» WHAT YOU SHOULD DO
Repeat exactly the lines running from the first line of the data to the line containing "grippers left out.", both ends included, and nothing else; drop the pictures.
+++
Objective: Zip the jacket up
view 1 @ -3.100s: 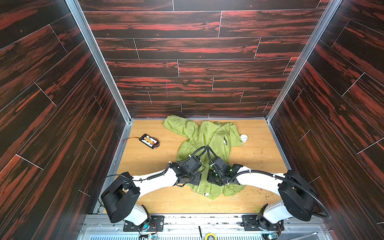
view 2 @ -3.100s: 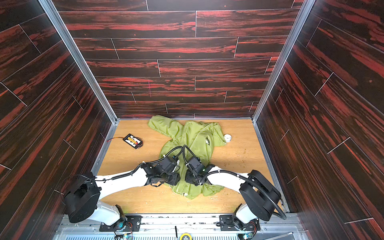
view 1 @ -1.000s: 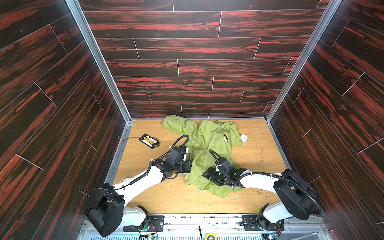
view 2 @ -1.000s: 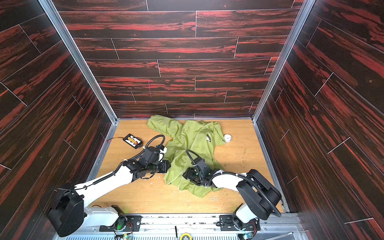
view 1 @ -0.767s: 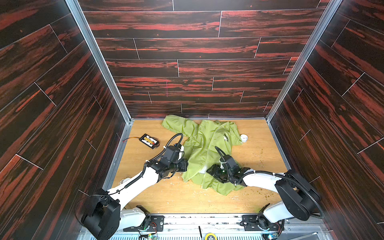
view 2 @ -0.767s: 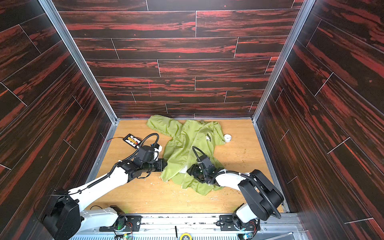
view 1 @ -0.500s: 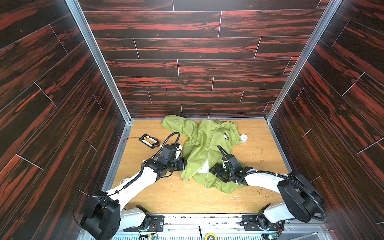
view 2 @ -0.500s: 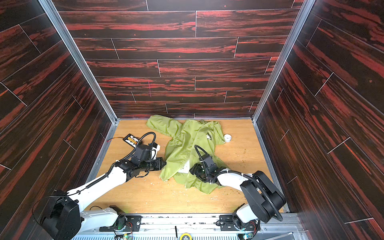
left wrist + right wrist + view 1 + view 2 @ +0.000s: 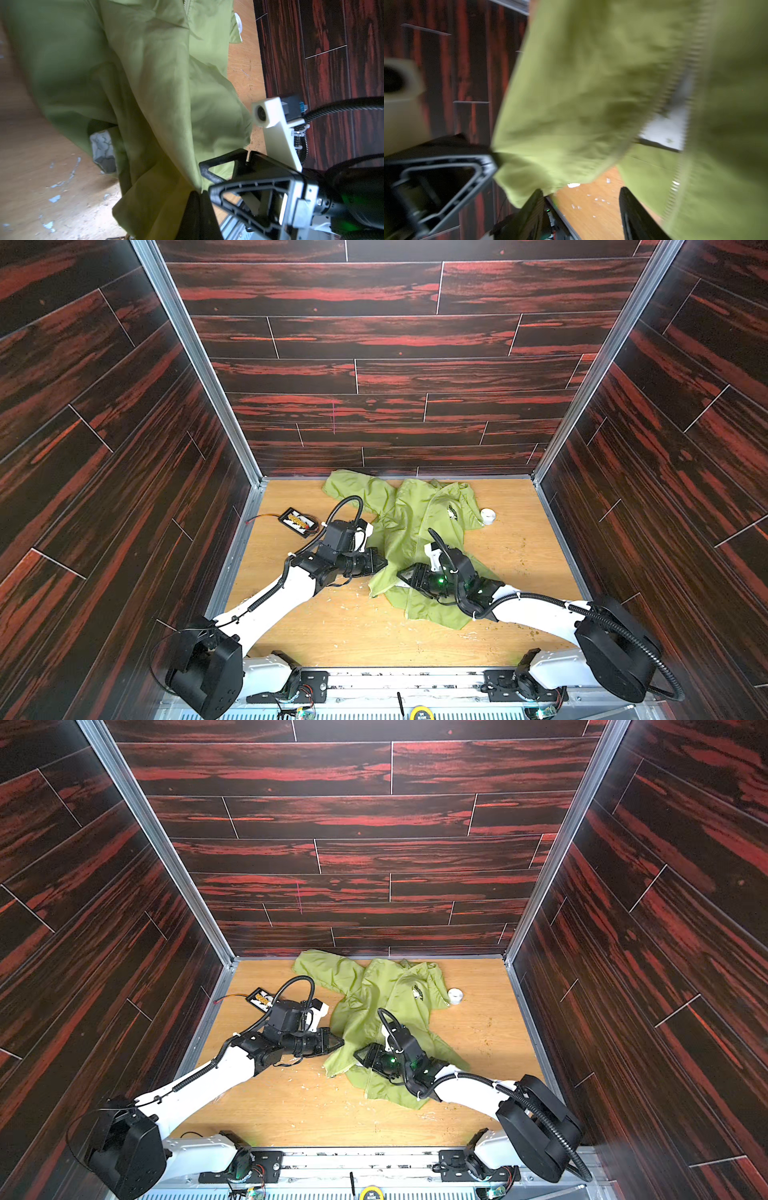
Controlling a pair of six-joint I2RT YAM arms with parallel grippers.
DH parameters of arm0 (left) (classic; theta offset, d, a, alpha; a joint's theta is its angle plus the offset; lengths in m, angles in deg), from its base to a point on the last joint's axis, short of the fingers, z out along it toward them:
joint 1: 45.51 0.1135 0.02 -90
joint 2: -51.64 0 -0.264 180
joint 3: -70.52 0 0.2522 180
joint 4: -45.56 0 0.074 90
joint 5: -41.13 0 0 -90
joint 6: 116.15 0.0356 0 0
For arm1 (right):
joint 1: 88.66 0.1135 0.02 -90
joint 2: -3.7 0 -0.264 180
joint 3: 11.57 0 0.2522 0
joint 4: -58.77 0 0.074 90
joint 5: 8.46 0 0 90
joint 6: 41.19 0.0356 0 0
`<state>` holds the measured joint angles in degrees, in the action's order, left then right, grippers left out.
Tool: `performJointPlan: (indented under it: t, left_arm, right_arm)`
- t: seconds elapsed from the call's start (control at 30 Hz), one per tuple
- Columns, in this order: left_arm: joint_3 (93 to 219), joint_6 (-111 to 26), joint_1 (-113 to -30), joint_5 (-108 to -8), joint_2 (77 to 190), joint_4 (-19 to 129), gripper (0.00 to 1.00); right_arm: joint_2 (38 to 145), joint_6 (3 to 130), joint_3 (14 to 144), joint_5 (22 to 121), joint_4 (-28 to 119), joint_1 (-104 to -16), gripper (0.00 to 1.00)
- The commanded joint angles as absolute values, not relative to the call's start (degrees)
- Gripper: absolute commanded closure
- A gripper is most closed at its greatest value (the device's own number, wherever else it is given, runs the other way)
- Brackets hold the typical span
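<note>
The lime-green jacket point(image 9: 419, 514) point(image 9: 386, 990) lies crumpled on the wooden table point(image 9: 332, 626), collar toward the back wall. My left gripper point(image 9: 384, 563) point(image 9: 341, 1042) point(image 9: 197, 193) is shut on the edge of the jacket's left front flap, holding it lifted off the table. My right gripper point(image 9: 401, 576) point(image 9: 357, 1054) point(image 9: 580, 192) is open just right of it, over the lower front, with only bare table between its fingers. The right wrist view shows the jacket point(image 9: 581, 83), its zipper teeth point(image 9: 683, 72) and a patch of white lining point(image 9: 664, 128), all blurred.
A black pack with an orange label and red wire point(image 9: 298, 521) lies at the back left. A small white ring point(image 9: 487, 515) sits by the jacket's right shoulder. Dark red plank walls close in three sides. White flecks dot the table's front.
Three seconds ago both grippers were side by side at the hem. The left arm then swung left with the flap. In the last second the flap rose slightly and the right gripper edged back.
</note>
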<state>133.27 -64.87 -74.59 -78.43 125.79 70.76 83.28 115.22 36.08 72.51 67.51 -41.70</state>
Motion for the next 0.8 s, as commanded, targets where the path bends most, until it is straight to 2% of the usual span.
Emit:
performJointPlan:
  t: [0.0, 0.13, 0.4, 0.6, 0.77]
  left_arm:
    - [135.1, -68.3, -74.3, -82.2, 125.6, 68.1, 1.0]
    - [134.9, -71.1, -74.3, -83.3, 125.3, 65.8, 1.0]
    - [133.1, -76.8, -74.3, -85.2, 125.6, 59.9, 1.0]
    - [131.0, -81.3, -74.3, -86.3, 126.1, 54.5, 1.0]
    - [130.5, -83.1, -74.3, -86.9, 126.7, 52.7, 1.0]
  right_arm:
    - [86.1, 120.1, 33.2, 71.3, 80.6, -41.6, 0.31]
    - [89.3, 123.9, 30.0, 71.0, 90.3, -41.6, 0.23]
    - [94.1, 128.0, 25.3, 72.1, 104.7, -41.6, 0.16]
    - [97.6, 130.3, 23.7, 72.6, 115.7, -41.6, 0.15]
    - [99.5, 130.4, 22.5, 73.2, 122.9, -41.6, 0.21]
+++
» ANSWER FOR THIS EXERCISE
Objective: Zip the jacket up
view 1 @ -3.100s: 
view 2 @ -3.100s: 
view 1 @ -1.000s: 
view 2 @ -1.000s: 
view 1 @ -0.767s: 
view 2 @ -0.767s: 
view 1 @ -0.500s: 
view 2 @ -0.500s: 
left wrist + right wrist + view 1 + view 2 @ +0.000s: 
Controlling a pair of six-joint I2RT YAM arms with parallel grippers.
DH parameters of arm0 (left) (classic; theta offset, d, a, alpha; a joint's theta is its angle plus the offset; lengths in m, angles in deg), from its base to a point on the last joint's axis, short of the fingers, z out along it toward them:
joint 1: 45.51 0.1135 0.02 -90
joint 2: -51.64 0 -0.264 180
joint 3: -70.52 0 0.2522 180
joint 4: -45.56 0 0.074 90
joint 5: -41.13 0 0 -90
joint 6: 116.15 0.0356 0 0
For arm1 (right):
joint 1: 88.66 0.1135 0.02 -90
joint 2: -3.7 0 -0.264 180
joint 3: 11.57 0 0.2522 0
joint 4: -58.77 0 0.074 90
joint 5: 8.46 0 0 90
joint 6: 41.19 0.0356 0 0
`<state>` holds the measured joint angles in degrees, in the action's order, left then right, grippers left out.

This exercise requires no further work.